ACTIVITY
Take the entries below and print, exactly, the stretch from the line containing "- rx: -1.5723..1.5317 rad" through the line containing "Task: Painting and", both included.

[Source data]
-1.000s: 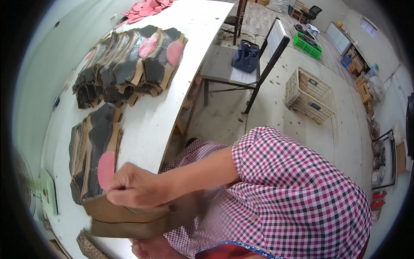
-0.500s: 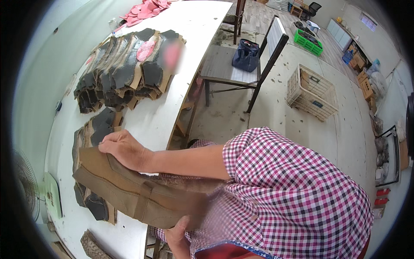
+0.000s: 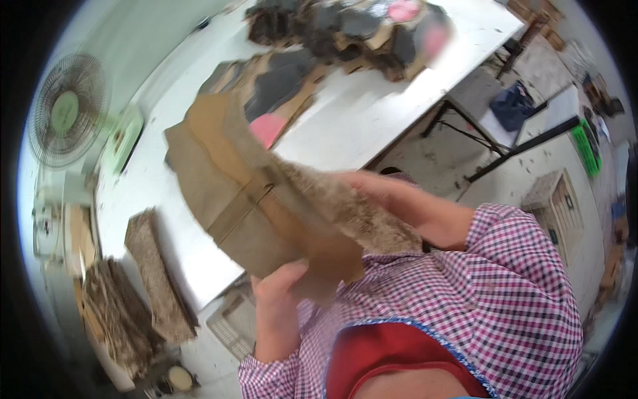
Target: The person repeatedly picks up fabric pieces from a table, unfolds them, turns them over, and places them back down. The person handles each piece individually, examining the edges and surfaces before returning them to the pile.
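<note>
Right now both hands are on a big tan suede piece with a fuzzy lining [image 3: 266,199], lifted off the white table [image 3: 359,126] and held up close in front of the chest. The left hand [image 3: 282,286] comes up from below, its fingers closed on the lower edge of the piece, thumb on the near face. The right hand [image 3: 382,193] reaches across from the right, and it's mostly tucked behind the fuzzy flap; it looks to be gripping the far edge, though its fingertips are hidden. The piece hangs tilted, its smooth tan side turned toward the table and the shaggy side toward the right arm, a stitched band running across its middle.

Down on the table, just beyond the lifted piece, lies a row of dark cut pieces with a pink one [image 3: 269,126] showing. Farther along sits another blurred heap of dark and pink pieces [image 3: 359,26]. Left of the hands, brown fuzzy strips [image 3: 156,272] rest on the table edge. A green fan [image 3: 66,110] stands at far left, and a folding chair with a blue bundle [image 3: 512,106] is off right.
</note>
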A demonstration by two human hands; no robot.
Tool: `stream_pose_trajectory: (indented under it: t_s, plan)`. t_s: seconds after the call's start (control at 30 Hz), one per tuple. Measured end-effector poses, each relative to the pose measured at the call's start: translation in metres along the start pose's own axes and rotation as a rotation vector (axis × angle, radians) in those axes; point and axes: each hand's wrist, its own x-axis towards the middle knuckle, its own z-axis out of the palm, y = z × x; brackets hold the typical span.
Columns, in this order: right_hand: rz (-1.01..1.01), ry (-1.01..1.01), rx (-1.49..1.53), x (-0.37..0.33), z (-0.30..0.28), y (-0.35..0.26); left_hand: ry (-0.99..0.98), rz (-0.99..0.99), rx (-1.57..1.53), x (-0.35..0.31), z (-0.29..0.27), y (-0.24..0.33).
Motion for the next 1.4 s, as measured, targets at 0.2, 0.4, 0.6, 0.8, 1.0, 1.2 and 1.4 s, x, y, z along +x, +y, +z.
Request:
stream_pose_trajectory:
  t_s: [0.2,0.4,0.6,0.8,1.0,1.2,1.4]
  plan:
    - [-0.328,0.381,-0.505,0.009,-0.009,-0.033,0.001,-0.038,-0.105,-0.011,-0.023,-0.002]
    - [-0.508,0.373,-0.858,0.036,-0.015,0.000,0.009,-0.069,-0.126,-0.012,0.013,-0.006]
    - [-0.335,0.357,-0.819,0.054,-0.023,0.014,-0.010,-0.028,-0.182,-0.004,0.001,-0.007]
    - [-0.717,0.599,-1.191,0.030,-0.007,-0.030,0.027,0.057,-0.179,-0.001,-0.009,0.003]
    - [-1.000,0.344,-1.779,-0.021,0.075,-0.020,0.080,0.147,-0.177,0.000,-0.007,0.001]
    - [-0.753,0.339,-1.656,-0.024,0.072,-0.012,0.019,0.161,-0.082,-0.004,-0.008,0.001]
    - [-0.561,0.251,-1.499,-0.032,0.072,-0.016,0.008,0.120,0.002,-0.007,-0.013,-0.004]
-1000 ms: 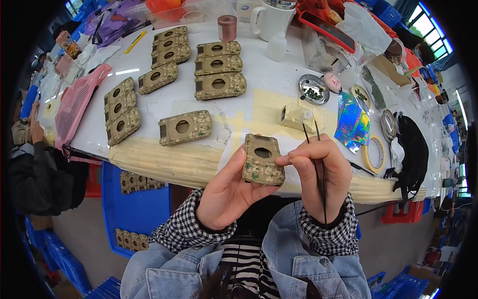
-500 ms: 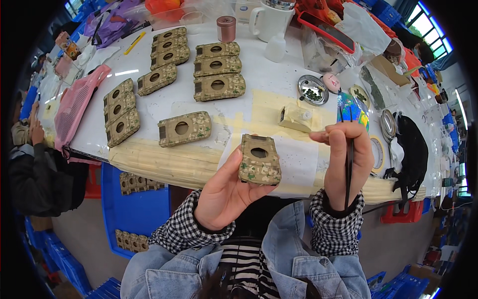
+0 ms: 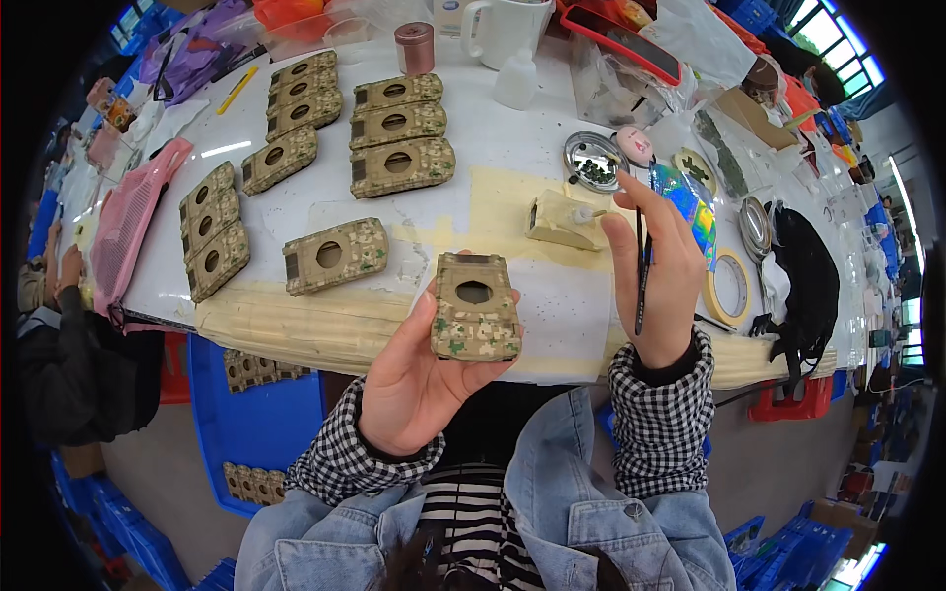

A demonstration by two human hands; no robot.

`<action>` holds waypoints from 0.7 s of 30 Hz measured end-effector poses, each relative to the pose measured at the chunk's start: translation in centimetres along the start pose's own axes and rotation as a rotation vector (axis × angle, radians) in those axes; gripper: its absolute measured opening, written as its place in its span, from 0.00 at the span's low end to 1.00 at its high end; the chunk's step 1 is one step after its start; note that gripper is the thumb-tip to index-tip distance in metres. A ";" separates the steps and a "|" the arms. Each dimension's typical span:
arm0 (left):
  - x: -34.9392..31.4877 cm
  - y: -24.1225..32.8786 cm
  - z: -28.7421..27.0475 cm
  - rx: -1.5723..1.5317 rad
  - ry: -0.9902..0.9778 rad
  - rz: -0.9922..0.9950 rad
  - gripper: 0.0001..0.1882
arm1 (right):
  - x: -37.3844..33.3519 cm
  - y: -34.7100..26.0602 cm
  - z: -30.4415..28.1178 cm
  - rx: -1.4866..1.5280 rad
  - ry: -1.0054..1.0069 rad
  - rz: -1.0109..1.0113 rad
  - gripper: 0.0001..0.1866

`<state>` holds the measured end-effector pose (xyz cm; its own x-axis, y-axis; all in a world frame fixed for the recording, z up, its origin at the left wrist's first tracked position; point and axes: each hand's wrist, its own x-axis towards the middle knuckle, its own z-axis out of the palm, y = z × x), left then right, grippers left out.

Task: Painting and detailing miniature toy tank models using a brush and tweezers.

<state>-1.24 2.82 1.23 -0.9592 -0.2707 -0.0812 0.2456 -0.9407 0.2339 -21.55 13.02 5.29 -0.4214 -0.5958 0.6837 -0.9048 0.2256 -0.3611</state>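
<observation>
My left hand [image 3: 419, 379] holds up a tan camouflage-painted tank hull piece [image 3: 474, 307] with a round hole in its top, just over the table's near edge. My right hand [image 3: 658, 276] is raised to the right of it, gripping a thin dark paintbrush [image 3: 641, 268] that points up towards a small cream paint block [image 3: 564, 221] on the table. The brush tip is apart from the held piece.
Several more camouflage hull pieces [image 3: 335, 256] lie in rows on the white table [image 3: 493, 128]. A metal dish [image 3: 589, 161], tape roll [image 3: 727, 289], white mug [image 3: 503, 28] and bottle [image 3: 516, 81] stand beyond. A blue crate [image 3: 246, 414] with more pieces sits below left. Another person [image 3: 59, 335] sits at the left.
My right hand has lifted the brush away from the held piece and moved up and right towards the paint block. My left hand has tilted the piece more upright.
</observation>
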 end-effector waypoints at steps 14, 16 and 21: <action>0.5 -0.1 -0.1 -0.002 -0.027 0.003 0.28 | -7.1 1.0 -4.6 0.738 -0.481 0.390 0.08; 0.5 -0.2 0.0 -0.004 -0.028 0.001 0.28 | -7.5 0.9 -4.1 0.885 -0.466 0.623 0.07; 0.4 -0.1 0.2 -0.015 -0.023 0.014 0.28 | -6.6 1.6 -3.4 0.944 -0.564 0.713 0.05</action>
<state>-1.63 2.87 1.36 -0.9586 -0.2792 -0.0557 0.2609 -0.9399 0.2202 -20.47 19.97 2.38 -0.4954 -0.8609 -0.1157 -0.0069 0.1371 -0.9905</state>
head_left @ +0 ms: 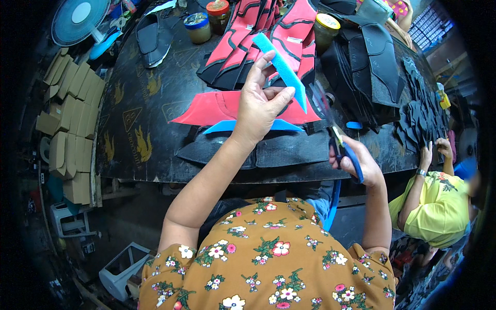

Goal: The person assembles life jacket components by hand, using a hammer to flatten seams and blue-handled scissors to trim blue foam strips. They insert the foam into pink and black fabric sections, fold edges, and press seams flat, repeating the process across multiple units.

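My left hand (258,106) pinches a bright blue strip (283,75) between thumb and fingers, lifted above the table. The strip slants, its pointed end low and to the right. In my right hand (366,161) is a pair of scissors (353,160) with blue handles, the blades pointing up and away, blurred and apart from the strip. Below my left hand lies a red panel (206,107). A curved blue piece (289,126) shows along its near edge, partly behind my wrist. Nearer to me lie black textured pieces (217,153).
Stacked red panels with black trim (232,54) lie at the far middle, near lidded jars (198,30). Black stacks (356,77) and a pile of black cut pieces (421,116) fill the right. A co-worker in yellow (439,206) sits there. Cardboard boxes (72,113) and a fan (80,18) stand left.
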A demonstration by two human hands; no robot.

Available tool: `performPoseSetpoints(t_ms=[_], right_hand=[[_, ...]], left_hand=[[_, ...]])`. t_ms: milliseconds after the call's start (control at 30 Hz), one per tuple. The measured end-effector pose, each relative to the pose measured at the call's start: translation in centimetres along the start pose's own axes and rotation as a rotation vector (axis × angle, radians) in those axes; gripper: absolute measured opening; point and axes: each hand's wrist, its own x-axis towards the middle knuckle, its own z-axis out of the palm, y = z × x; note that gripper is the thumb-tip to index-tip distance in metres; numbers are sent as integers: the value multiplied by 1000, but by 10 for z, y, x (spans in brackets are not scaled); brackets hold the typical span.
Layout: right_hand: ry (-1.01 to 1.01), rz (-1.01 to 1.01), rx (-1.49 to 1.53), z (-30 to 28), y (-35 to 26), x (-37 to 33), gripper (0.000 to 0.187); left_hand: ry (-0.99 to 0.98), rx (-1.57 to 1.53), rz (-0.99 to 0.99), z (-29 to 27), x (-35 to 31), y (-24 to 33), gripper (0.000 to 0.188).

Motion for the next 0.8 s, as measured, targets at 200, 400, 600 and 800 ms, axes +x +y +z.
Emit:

TASK RESULT
  - rx: -1.5723..1.5317 rad
  - ry: -0.9902..0.9778 rad
  - rz: -0.9922..0.9950 rad
  - gripper: 0.0001..0.1882
arm1 (right):
  - x: -37.3844..33.3519 cm
  - y: -34.7100..26.0602 cm
  - z: -30.4415..28.1178 cm
  - rx: -1.4866..1.5280 rad
  - ry: -1.0054..1.0069 rad
  - rz: -1.0109..1.0113 rad
  - gripper: 0.0001..0.1866

`<state>` holds the measured end-effector pose (xyz cm; its own x-axis, y-axis; all in a world frame fixed for the recording, z up, its origin at the left wrist's first tracked position; point and axes: each hand's wrist, its own x-axis towards the middle knuckle, its own z-axis out of the palm, y = z × x), left then right, grippers left out.

Task: Painting and detailing miniature toy tank models using a brush and tweezers.

The exercise contains no remaining tasks.